One of favourite writing spots – on our balcony.

So here are some things I’ve learnt: 

  • Content is King: Working in online marketing, this is one of the things being drilled home at the moment. If you want to succeed online, you need to be writing and producing great content. It has to be original too. Some second hand article you’ve borrowed from some other website, just won’t cut it anymore and you’d be kidding yourself if you thought it would. As someone who loves writing, this is something that came naturally to me from the start – I love writing content and taking photographs – the content side of things was never an issue.
  • Brand yourself: Part of my blogging for all my websites, is that I wanted them to be branded properly, and I wanted to build my personal brand too. This is something I never really thought of before I started blogging, but now I’m really aware of my personal brand and all the things tied to it. I think as a blogger, you have to be. Keep an eye on your personal Google search – and make sure your results are in-keeping. Think about your social profiles too and make sure they are branded and relevant.
  • Network – It wasn’t until I started working online, that I realised how important networking is. Good networking is what will get you spikes in traffic, it’s what will get you followers and fans and it’s how you spread the word about your blog and yourself. Make friends with people in your niche and communicate with them too – it should be an engaging experience – not a one-way one. Plus it’s great to support other people and their work too.
  • Set yourself up: When I first started blogging, I was signed up to a blogging platform that didn’t really offer me much flexibility design-wise. I’m now on WordPress which is externally hosted – which means I can change up design, widgets, themes, etc pretty easily. The whole hosting thing did kind of confuse me at first though, so it’s worth getting someone to talk you through it when you start setting it up. Finding review websites is always helpful, like this one. I’ve gone through about 3 different designs for this blog alone – as the content has grown, and as the blog has evolved, so has the way I wanted it all to look.
  • Social matters: Sharing your updates on social media really matters with blogging. If you can – schedule automatic tweets and statuses because it saves you the hassle of remembering to do it. Also, have a look at hashtags and stuff that’s going to spread your work to wider circles than just your own. The hashtag #ttot is a good one for the travel industry.
  • Know the right people: Getting your work infront of the right people is so important – because they’re the people who will willingly share and pass-on your blogs and articles. If you had an awesome experience at the hotel someone owns, tweet them about it and blog about it for them. Some of my biggest traffic spikes have been when people I’ve tweeted have retweeted or shared something on their own networks – because my blog post has benefited them and offered them good publicity, and I told them about it.
  • It costs money: And there is no getting around it. To run a successful blog, you’re probably going to need to invest a bit of money and a lot of time to get it where it needs to be. Money will probably need to be spent on the following things; hosting, theme designs, logo designers (unless you’re creative and can do it yourself), domain names and registration. It can be hard getting together the extra cash to fund these bits and pieces (especially if you weren’t budgeting for it) so looking for new ways to make extra money is always helpful for times like this.
  • Don’t be afraid to evolve: When I started this blog it was relatively small, and I thought the design should reflect that. It was more of a personal project than anything – so that friends and family could keep up with what we were doing. As time has gone on though, the website has grown, the archive has grown and my audience has grown too. Sure, there is still a long way to go but I’ve recently re-designed the blog to keep up with the growing readership and to show off the blog and how much I’ve achieved with it. I’m not working and blogging with some big travel brands too – so it’s all about encouraging those relationships.

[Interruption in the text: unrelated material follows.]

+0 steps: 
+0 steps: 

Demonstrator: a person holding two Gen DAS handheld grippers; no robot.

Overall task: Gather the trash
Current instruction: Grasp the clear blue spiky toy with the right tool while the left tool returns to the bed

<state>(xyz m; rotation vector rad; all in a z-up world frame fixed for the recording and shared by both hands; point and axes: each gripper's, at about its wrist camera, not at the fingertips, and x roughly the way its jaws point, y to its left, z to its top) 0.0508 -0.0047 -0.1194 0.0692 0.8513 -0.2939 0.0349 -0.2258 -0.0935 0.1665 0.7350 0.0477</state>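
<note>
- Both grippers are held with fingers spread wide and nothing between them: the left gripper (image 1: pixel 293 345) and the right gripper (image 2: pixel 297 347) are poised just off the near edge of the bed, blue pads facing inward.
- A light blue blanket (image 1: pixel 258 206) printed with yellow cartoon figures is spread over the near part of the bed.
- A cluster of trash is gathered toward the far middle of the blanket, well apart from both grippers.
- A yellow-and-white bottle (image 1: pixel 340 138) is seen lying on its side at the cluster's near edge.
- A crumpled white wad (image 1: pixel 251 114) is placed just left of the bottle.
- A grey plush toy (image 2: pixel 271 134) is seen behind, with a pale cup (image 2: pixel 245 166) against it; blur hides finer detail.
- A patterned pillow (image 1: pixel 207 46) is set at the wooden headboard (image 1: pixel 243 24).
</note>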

The stories behind the photographs.

I love taking photos – and growing up I think I used to annoy people at times with my incessant need to take photos all the time. As a traveller though – this is something which definitely pays off – as months (even years) after your trip, you can look through and have all these incredible memories flood back to you.

Sometimes though, there is a much more interesting story behind a photograph, than what you’d initially think. I was browsing through a couple of photos from Sydney today, and it was funny thinking of all the stories behind some of the photos I took – even though at first glance they look like just your average holiday snap. Anyway, this got me thinking – so I decided to trawl through some much older photos too (some from travelling, some not) to see what I could find. So here they are… photos and stories.

On first glance this photo looks a bit rubbish. It’s all blurred and it’s not really in focus at all. But this was taken exactly at midnight NYE as we watched the Sydney fireworks display infront of us. We’d been planning it for so long, and it was such an awesome night, that it doesn’t even matter if the photo is rubbish.

This photo was taken during our trip to NYC in 2011. We’d been walking around somewhere central and came across this random group of girls all waiting around this door. In NYC you’re always expecting to run into someone famous – so I asked who these kids were waiting for and they told me they were expecting Robert Pattinson to arrive soon. Now, I don’t even like him that much, and I frown upon the Twilight movies – but still, it’d be cool to see him, right? So we waiting in-line for like 30 minutes seeing if he’d show up. He didn’t.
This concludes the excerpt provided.